──────── Records for this task
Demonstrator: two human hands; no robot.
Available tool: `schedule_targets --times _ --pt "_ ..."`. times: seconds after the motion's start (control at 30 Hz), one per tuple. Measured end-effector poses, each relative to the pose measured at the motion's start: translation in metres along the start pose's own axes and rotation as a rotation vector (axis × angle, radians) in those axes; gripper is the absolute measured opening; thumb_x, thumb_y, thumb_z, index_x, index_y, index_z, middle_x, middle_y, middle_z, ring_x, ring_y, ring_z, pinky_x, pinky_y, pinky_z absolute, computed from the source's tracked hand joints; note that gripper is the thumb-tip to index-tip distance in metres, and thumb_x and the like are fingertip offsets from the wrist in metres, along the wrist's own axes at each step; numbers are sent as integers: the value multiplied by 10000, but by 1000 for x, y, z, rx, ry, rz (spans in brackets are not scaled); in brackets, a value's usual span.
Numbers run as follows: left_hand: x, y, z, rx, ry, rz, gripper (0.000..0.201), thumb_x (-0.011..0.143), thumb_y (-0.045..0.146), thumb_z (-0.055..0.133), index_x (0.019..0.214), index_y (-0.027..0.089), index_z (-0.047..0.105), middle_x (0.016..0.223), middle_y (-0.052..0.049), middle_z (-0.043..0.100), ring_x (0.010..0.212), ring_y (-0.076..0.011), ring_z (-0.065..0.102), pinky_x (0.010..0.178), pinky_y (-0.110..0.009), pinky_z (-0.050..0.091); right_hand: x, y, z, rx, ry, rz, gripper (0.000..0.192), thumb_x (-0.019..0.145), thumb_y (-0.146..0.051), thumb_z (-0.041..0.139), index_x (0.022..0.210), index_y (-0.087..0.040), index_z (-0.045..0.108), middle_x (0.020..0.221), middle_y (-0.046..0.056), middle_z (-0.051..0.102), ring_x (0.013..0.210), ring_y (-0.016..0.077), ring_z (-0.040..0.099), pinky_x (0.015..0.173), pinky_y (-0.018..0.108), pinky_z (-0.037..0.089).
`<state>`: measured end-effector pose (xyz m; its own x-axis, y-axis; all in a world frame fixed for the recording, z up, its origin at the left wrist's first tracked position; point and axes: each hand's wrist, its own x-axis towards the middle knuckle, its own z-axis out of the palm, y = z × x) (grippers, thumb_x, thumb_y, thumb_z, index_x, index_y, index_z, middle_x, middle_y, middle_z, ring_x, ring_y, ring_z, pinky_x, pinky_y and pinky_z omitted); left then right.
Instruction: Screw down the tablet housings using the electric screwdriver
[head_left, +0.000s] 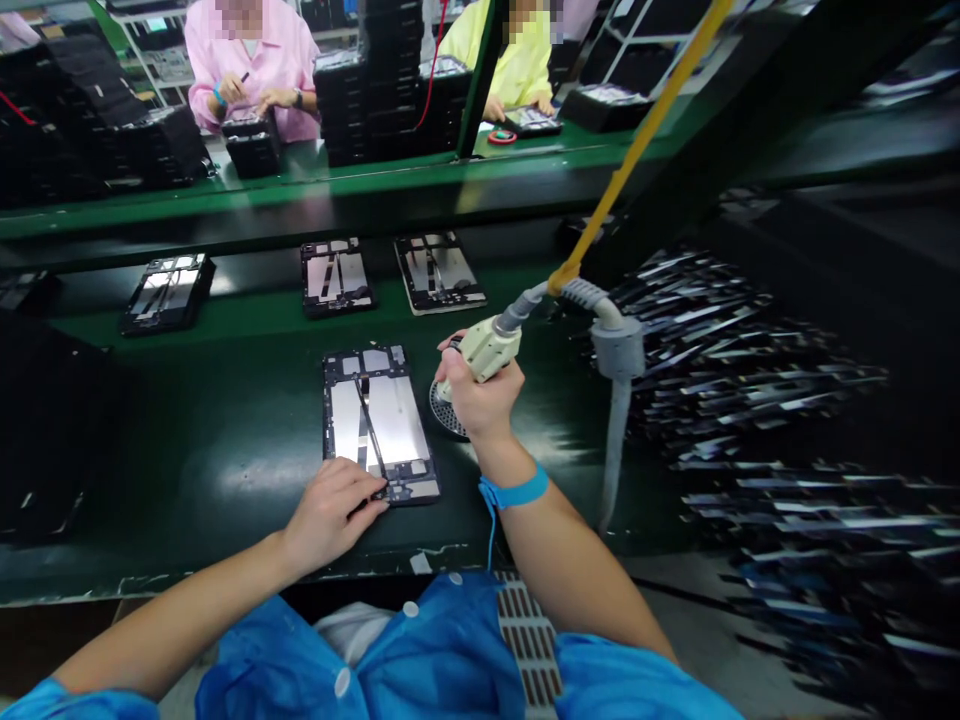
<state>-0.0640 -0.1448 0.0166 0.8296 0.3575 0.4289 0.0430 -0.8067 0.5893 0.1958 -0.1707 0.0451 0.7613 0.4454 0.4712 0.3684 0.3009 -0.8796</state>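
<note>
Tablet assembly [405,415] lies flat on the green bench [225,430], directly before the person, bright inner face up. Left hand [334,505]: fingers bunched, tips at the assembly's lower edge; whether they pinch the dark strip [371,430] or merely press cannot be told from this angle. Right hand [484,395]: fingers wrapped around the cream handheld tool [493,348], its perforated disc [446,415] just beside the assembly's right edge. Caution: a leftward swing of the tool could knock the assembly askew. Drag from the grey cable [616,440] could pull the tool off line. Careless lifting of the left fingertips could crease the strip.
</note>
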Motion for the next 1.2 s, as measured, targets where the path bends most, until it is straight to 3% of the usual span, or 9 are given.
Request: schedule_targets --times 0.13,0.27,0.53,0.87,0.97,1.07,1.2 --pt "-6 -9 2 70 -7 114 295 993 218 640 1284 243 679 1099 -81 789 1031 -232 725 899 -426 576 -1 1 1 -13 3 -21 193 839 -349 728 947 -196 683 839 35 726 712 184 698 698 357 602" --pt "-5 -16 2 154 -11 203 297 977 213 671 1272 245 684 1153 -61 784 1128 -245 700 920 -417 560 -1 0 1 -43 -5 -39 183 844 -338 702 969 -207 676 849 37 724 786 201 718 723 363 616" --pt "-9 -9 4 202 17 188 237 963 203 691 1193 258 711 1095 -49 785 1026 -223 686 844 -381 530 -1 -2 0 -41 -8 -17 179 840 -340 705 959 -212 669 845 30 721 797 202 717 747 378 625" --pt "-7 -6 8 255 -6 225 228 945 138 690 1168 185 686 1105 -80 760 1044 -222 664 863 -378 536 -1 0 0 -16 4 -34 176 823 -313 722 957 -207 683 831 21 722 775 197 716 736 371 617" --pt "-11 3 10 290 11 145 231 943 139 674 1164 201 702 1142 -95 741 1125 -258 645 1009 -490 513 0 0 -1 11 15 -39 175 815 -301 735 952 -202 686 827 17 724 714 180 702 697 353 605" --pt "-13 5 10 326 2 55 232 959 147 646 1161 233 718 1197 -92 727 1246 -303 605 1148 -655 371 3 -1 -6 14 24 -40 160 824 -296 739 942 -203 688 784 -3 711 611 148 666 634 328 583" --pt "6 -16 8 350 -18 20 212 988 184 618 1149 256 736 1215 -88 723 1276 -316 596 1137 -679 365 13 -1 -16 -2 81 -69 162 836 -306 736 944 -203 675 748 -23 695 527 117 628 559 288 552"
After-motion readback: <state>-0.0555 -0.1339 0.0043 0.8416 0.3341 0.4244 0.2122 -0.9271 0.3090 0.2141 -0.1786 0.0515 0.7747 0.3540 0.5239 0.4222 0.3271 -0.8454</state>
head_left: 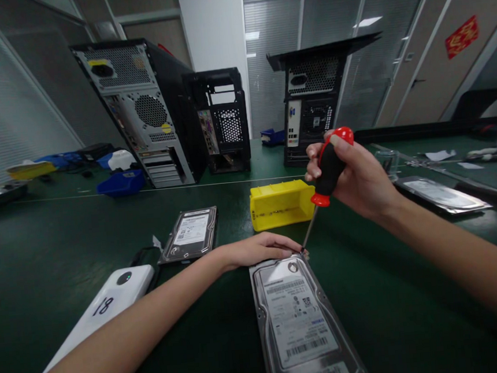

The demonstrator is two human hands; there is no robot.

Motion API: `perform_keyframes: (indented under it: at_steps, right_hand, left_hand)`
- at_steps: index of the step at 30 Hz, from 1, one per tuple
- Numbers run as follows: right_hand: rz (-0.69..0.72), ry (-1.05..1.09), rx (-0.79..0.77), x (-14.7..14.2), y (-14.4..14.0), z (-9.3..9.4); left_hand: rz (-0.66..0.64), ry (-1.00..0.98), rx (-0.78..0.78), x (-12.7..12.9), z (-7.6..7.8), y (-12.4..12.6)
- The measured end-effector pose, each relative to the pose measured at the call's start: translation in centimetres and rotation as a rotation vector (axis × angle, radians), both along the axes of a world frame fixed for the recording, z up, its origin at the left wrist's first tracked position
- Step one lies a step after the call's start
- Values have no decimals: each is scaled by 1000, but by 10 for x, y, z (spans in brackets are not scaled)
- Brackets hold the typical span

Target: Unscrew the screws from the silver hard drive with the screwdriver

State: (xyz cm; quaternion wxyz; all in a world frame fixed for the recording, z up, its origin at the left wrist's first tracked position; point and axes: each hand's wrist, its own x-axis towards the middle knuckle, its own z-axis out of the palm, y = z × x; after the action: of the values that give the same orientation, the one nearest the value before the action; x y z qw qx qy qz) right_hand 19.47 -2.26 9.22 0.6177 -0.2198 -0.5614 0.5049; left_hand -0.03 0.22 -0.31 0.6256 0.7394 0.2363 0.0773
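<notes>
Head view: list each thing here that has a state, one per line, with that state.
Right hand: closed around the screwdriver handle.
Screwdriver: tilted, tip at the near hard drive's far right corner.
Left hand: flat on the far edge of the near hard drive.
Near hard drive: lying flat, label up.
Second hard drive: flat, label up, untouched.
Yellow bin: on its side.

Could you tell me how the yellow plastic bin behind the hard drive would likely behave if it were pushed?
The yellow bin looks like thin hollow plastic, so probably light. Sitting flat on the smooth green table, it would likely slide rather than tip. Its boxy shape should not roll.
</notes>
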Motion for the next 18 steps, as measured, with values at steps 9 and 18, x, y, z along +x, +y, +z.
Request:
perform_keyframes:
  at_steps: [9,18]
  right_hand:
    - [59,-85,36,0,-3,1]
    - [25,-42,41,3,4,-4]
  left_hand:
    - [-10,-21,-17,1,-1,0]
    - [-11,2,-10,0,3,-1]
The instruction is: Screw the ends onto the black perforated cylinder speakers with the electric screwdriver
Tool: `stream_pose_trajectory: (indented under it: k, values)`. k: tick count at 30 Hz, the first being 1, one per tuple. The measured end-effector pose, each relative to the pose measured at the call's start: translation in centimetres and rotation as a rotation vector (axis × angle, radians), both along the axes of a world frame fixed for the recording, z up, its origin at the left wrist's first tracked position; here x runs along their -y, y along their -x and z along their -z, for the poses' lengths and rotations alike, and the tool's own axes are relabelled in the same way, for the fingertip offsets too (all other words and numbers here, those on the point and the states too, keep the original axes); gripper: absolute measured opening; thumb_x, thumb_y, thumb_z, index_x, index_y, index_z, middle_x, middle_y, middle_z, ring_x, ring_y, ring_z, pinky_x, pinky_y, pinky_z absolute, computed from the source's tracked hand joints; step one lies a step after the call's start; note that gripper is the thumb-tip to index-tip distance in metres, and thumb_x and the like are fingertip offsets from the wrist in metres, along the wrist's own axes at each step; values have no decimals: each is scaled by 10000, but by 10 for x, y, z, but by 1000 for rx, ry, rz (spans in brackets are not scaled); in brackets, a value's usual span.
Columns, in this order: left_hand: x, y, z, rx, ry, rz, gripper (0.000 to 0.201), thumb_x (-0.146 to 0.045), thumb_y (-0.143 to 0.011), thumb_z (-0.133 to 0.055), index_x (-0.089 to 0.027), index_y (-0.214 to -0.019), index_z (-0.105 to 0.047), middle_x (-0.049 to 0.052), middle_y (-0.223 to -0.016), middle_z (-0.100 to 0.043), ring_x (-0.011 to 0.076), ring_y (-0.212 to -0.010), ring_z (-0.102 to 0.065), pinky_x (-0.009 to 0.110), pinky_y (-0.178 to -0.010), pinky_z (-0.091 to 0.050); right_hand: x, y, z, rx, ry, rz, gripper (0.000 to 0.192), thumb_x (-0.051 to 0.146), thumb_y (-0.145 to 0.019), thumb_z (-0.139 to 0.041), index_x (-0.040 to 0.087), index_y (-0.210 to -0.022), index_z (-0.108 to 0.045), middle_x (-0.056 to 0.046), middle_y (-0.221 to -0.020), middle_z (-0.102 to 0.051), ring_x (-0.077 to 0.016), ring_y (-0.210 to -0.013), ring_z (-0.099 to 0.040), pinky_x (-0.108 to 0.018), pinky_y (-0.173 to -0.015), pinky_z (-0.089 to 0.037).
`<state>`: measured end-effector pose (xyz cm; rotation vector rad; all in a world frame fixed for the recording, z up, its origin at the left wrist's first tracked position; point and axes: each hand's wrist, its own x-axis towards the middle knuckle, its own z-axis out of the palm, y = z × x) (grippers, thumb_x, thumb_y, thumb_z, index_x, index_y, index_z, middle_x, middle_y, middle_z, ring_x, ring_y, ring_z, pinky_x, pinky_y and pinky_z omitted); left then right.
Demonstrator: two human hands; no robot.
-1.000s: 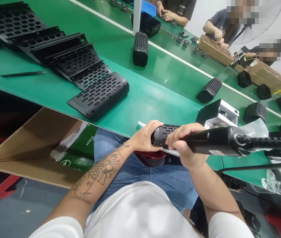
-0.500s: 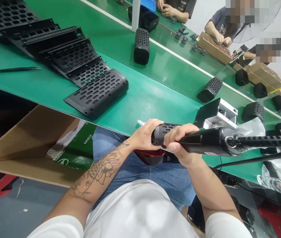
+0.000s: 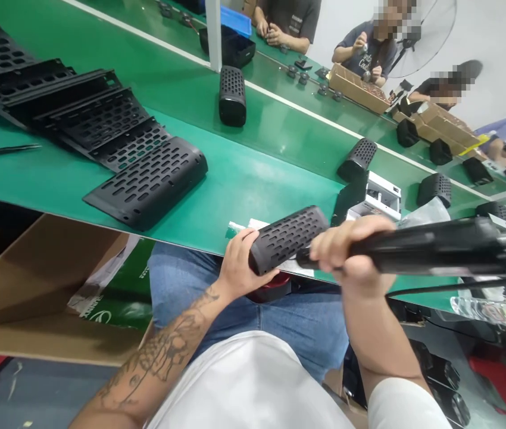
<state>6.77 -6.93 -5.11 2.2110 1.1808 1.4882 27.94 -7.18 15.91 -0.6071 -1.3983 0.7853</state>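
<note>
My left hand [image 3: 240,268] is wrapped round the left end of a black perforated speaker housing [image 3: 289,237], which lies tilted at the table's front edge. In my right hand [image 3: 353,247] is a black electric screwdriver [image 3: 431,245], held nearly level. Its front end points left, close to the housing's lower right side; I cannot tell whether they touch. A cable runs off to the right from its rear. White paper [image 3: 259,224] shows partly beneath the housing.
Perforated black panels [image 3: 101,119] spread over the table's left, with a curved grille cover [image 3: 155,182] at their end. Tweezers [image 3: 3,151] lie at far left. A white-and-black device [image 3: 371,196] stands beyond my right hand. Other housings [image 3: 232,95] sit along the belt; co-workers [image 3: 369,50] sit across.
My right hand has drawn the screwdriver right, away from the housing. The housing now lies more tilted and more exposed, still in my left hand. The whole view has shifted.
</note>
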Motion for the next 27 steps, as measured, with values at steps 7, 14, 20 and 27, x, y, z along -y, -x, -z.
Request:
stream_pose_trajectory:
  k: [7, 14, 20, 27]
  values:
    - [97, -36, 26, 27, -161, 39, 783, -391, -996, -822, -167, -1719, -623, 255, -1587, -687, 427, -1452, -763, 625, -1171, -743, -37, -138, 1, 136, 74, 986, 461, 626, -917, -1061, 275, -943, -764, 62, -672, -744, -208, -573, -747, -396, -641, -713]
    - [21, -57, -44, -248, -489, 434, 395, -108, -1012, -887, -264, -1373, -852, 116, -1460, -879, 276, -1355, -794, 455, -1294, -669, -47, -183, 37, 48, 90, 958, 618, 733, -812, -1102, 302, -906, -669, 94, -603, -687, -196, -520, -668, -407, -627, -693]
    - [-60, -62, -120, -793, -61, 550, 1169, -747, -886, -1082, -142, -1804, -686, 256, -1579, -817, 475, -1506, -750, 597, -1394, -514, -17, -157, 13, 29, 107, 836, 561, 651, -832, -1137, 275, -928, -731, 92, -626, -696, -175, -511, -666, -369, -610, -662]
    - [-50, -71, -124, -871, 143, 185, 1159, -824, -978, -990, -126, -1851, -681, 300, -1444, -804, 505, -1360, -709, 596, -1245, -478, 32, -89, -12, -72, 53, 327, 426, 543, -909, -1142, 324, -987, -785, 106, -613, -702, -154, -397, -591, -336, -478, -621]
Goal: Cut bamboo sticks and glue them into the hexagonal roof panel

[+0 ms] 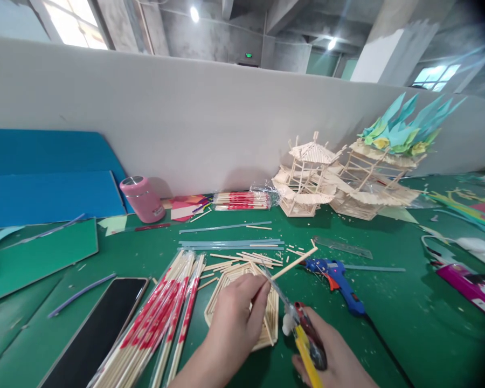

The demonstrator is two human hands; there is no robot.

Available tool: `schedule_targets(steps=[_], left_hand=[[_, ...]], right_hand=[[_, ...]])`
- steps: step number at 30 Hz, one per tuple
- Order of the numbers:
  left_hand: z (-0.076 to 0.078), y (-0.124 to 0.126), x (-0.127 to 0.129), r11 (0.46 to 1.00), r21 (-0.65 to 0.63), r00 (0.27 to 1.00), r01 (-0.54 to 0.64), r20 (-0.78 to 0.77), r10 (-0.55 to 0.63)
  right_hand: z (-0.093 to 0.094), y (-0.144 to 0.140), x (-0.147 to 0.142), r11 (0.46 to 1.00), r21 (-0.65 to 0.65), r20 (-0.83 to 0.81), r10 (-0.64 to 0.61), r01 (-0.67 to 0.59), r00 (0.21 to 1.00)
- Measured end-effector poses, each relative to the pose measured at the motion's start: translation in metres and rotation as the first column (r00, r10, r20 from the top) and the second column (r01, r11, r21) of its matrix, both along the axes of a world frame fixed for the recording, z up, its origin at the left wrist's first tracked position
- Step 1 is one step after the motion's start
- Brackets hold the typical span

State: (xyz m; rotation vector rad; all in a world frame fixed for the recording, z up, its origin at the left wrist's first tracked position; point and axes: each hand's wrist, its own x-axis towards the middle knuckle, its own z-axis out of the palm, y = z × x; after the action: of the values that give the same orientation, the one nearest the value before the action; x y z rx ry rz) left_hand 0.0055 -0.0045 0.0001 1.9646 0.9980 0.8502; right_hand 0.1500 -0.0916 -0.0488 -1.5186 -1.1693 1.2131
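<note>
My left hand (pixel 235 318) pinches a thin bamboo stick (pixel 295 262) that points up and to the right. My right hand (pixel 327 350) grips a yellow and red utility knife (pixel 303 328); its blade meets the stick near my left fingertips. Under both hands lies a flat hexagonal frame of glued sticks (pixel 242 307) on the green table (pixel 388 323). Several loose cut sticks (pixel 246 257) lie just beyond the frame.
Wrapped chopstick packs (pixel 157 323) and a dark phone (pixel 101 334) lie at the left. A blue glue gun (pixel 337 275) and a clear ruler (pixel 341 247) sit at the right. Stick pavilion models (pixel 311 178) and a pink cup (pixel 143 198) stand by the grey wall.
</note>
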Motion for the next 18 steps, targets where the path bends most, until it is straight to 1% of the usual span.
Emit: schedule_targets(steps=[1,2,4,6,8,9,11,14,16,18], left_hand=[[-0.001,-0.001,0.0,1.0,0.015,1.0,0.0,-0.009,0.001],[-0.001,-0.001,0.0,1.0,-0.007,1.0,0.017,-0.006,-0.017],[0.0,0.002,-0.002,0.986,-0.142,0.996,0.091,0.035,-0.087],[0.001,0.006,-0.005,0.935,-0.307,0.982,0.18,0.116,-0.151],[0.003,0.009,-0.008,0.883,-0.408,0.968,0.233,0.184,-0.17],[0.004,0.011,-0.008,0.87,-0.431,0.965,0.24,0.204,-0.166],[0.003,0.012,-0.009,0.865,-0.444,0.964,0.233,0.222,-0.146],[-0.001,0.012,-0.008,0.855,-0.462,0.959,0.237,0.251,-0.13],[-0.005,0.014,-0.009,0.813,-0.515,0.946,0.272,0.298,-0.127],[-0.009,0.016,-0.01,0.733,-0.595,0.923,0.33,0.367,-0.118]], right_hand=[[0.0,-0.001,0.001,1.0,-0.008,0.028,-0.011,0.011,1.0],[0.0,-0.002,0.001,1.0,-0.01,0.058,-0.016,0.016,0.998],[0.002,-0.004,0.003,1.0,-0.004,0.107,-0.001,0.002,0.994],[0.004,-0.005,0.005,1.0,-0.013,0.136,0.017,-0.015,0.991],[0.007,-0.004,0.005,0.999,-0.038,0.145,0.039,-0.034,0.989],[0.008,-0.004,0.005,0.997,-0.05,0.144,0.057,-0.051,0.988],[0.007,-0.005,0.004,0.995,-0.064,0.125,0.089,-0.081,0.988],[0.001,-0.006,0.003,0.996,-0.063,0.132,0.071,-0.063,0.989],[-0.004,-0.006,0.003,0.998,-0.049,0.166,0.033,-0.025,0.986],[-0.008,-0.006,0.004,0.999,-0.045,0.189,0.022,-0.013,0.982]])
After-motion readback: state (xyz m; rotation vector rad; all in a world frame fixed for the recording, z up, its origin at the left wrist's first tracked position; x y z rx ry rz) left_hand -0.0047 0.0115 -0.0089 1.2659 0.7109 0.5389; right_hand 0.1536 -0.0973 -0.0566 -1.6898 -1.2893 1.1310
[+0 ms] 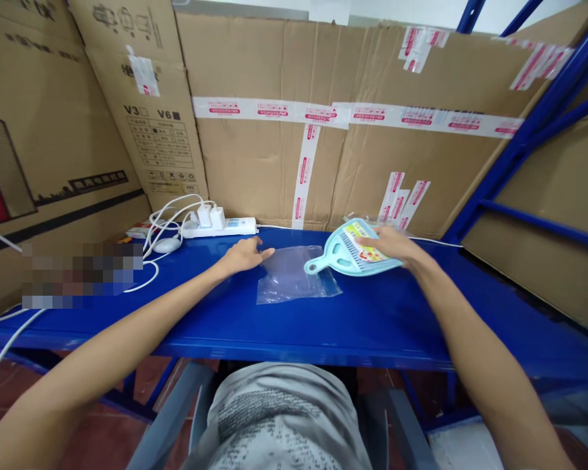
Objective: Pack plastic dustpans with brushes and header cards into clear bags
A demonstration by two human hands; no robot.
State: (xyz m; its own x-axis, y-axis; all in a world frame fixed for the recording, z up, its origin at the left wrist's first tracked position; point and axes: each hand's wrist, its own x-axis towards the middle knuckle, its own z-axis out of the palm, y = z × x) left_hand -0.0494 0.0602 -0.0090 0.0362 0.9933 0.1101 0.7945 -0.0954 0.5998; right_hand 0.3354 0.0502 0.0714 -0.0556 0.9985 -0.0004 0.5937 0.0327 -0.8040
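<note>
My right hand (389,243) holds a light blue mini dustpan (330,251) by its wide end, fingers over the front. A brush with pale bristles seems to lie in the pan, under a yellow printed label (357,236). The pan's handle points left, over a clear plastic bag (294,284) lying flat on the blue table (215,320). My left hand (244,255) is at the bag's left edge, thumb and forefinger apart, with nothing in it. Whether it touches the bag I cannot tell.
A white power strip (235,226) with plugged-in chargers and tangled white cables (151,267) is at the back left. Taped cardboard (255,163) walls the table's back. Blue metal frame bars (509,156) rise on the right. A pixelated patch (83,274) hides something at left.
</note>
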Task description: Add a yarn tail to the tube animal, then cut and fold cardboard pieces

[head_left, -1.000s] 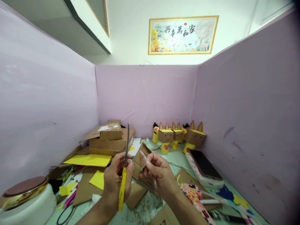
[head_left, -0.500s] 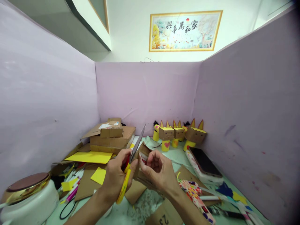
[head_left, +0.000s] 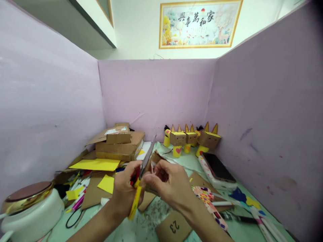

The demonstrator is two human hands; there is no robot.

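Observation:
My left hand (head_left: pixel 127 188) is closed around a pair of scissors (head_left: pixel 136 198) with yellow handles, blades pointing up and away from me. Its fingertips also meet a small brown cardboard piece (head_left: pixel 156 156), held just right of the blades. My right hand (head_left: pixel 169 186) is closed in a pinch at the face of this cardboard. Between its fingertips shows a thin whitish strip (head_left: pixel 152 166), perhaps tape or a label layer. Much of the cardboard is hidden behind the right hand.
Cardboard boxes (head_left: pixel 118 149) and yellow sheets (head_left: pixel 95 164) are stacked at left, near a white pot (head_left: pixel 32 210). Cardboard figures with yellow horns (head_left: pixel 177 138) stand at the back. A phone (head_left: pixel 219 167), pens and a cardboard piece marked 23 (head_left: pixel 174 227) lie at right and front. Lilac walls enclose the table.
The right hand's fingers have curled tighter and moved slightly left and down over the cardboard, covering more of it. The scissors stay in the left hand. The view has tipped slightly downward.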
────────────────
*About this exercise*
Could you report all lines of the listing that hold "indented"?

*Response to the task*
Motion API: `perform_keyframes: (indented under it: at_steps, right_hand, left_hand)`
Tool: `stream_pose_trajectory: (indented under it: k, values)`. k: tick count at 30 Hz, the first being 1, one per tuple. The measured end-effector pose, each relative to the pose measured at the call's start: translation in centimetres and rotation as a rotation vector (axis × angle, radians), both along the axes of a world frame fixed for the recording, z up, its origin at the left wrist's first tracked position; here x runs along their -y, y along their -x and z along their -z, for the poses' lengths and rotations alike, and the tool's own axes are relabelled in the same way, for the fingertip offsets too (all other words and numbers here, those on the point and the states too, keep the original axes); gripper: absolute measured opening; thumb_x, thumb_y, thumb_z, index_x, index_y, index_z, middle_x, middle_y, middle_z, ring_x, ring_y, ring_z, pinky_x, pinky_y, pinky_z absolute, computed from the source's tracked hand joints; step one lies a step after the call's start; note that gripper is the thumb-tip to index-tip distance in metres, and thumb_x and the like are fingertip offsets from the wrist in metres, along the wrist's own axes at each step; values have no decimals: each is scaled by 10000, but by 10 for x, y, z, but by 1000 for rx, ry, rz (spans in brackets are not scaled); in brackets, a value's usual span.

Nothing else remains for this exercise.